For integration in the processes (execution of notebooks), there's papermill . Systemd timers are used to automatically schedule the notebooks on the server, ie. for the dashboards.
There's a dedicated virtual machine for Jupyter, accessible from our local network at jupyter.csr.av
.
Organization of notebooks¶
The setup is organized in 2 parts, that are run with 2 instances of Jupyter for security reasons.
Admin¶
The notebooks in the admin are mostly for maintenance: operations on the database, etc.
Users¶
The notebooks are organized in folders, all under Gisaf's source code git repository, except the "Sandbox" one.

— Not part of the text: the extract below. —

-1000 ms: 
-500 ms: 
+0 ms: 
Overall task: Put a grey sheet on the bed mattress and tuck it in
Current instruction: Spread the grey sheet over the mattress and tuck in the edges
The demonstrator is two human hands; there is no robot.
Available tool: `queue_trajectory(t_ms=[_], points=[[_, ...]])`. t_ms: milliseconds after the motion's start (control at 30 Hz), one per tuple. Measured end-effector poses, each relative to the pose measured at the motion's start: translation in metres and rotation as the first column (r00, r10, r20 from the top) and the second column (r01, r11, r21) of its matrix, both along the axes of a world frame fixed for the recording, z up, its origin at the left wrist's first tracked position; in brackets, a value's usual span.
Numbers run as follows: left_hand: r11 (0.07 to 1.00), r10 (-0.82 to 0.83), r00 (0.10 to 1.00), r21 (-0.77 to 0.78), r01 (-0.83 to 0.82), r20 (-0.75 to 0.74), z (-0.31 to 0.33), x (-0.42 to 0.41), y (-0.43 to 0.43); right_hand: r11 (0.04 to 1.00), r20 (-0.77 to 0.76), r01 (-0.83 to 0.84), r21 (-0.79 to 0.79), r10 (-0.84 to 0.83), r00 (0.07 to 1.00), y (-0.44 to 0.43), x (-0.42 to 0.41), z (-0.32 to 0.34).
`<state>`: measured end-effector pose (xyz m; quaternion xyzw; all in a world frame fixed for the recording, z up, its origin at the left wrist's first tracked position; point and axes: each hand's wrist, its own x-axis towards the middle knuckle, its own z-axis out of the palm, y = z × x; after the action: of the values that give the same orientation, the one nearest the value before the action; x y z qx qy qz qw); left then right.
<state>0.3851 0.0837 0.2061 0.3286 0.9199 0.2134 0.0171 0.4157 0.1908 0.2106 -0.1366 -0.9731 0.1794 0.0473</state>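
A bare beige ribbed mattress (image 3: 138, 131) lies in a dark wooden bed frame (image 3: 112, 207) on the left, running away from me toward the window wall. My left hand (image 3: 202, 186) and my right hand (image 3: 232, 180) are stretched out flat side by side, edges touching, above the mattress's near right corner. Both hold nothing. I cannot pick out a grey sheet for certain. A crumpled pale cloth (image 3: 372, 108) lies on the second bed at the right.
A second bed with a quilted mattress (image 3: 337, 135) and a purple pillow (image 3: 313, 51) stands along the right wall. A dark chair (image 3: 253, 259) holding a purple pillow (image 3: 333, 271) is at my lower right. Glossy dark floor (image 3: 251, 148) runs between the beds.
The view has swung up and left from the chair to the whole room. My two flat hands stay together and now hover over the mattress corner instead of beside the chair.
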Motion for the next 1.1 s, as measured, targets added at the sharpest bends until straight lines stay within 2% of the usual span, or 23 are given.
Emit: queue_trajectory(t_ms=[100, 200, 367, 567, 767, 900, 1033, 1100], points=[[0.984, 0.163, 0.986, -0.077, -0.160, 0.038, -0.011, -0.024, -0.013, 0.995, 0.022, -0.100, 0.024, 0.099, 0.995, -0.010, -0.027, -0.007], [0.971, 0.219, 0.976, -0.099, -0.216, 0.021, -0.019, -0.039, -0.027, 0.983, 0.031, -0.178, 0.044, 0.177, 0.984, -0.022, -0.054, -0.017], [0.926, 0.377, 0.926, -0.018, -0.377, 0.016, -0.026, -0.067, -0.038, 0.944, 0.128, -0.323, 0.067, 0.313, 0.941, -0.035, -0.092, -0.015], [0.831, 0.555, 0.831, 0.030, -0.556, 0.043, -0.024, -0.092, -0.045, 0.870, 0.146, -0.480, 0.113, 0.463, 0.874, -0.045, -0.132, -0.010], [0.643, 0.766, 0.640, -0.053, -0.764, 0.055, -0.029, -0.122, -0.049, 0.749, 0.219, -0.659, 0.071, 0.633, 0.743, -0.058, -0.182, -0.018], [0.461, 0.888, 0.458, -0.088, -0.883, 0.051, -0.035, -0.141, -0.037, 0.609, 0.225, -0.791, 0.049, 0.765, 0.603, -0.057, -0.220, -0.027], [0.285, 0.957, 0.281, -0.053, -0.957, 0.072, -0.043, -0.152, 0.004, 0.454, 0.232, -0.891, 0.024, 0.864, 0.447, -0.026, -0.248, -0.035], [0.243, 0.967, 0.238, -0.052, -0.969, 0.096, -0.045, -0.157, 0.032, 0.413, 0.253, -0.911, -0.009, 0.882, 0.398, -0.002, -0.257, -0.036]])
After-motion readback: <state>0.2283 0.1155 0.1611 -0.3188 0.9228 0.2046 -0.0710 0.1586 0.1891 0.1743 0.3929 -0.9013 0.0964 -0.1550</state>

This notebook server connects to the database with a specific user (jupyter
), which has been set on the database server with permissions to read all data (readonly
) plus has write access to some tables dedicated to store analysis results.
Integration with Gisaf¶
The notebook in Templates
demonstrates the usage of notebook in relation with Gisaf: mostly, how to use the gisad.ipynb_tools
module to access Gisaf models and the data from the database.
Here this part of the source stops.